Wem gilt die Bergpredigt? Teil 4

 

Mt 6, 7-15       Donnerstag, 11. Woche

 

In jener Zeit sprach Jesus zu seinen Jüngern: Wenn ihr betet, sollt ihr nicht plappern wie die Heiden, die meinen, sie werden nur erhört, wenn sie viele Worte machen. Macht es nicht wie sie; denn euer Vater weiß, was ihr braucht, noch ehe ihr ihn bittet. So sollt ihr beten Unser Vater im Himmel, dein Name werde geheiligt, dein Reich komme, dein Wille geschehe wie im Himmel, so auf der Erde. Gib uns heute das Brot, das wir brauchen. Und erlass uns unsere Schulden, wie auch wir sie unseren Schuldnern erlassen haben. Und führe uns nicht in Versuchung, sondern rette uns vor dem Bösen. Denn wenn ihr den Menschen ihre Verfehlungen vergebt, dann wird euer himmlischer Vater auch euch vergeben. Wenn ihr aber den Menschen nicht vergebt, dann wird euch euer Vater eure Verfehlungen auch nicht vergeben

 

4. Teil: aus G. Lohfink, Wem gilt die Bergpredigt, 45

Die Intention der vier Logien ist eindeutig. Dem Hörer wird eingeschärft: Verzichte auf jede rechtliche Sanktion! Verzichte auf jede Wiedervergeltung! Beantworte Gewalt nicht mit Gegengewalt! Aber verharre, wenn dir Unrecht getan wird, auch keineswegs in tatenloser Passivität! Komm deinem Widersacher entgegen) Beantworte seine Nötigung oder seine Brutalität mit überströmender Güte! Vielleicht kannst du ihn auf diese Weise gewinnen.

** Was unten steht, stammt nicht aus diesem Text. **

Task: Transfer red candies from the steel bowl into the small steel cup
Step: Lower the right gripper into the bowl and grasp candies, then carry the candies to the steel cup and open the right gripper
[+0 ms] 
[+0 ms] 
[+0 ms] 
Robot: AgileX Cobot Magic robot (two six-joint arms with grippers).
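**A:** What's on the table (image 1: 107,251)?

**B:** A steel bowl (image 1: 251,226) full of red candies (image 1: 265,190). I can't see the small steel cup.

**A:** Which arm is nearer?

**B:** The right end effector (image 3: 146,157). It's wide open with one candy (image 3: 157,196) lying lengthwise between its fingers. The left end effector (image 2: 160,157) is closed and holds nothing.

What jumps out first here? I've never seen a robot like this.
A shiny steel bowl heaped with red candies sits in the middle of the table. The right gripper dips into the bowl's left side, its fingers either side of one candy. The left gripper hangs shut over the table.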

Ihre besondere Prägnanz erhalten die Aufforderungen von Mt 5,39b-42 dadurch, dass sie keine außergewöhnlichen, relativ seltenen Fälle schildern, sondern dass sie dem realen Alltag der Hörer Jesu entnommen sind und eine ganze Skala von Möglichkeiten verschleierter oder offener Gewalt voraussetzen - von der Belästigung bis zur direkten Gewalttat.

Bereits diese letzte Beobachtung spricht sehr deutlich gegen Auslegungen, die unseren Text rein metaphorisch verstehen möchten. Selbstverständlich liefert Jesus keine Kasuistik. Und selbstverständlich enthält der Text metaphorische Elemente. Sie werden vor allem im jeweiligen Nachsatz deutlich: „Sogar zwei Meilen mitgehen", „noch den Mantel dazugeben", „auch noch die andere Backe hinhalten" - damit verwandelt sich das nur passive Erdulden von Unrecht in ein höchst aktives „dem Gegner noch mehr entgegenkommen", ja, geradezu in ein „sich um den Gegner bemühen", „ihn zum Bruder machen wollen". Insofern wird hier immer auch bildhaft gesprochen. Wie an vielen anderen Stellen redet Jesus in prophetisch-provokativer Zuspitzung. Das ändert aber nichts daran, dass er auf reale Verhaltensweisen abzielt, die als solche einzulösen sind und die modellartig analoge Fälle beleuchten. Jesus verbietet tatsächlich das Anwenden von Gewalt, und er ist überzeugt, dass jeder, der sein Wort annimmt, ohne Gegengewalt und Wiedervergeltung leben kann.